How to complete this task: Beginning with the first line of the data below, set down each line exactly through the line that contains "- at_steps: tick".
Given information START
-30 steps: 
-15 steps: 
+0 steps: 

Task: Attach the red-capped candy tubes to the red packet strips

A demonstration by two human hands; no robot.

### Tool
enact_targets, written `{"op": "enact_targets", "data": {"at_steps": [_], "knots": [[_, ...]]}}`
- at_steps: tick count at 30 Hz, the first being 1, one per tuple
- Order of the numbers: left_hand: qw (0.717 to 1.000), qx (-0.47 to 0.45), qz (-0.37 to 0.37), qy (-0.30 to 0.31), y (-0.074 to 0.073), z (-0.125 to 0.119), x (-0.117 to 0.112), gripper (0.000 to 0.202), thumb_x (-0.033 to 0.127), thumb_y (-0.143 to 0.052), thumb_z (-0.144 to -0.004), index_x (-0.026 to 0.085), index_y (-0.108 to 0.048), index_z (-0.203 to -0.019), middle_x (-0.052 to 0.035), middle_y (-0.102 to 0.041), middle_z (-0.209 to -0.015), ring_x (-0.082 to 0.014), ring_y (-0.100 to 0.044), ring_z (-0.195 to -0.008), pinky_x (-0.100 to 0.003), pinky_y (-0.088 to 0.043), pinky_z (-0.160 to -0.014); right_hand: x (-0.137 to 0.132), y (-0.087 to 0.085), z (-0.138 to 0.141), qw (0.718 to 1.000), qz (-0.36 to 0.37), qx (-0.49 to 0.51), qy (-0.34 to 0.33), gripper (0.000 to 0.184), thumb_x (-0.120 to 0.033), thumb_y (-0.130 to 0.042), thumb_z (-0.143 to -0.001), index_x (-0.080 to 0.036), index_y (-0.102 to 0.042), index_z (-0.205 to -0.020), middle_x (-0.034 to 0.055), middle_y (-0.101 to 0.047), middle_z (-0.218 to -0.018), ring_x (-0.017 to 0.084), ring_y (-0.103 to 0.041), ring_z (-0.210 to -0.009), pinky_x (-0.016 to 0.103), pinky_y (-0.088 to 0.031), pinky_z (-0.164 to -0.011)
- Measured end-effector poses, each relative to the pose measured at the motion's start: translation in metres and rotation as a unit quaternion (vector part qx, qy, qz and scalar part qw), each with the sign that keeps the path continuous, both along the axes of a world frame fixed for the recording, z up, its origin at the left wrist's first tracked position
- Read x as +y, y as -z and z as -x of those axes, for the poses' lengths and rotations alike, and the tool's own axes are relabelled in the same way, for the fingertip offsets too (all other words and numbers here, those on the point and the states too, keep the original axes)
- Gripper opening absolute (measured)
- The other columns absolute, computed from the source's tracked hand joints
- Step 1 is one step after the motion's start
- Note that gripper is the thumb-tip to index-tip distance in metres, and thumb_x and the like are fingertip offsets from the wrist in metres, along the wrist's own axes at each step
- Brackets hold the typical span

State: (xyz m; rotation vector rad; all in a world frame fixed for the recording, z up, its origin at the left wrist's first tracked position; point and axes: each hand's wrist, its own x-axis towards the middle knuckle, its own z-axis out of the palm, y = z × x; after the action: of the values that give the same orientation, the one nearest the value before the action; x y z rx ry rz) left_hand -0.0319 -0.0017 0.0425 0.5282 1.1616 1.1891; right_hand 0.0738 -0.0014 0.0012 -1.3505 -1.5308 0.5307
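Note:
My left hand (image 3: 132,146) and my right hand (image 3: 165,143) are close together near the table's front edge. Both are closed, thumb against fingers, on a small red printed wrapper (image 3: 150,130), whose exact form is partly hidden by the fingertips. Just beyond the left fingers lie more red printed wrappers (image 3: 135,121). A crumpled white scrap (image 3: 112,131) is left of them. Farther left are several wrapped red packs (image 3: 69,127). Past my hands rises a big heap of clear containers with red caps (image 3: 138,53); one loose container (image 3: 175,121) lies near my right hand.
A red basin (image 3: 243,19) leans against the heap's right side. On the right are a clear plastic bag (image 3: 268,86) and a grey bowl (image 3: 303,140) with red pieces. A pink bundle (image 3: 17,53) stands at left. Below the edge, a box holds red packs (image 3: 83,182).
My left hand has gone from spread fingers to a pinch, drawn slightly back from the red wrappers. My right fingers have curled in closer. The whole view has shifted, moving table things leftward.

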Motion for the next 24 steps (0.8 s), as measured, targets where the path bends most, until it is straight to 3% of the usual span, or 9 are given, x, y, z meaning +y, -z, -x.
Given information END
Task solution:
-30 steps: 
-15 steps: 
+0 steps: 

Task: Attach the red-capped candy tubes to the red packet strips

A demonstration by two human hands; no robot.

### Tool
enact_targets, written `{"op": "enact_targets", "data": {"at_steps": [_], "knots": [[_, ...]]}}`
- at_steps: tick count at 30 Hz, the first being 1, one per tuple

That completes the response.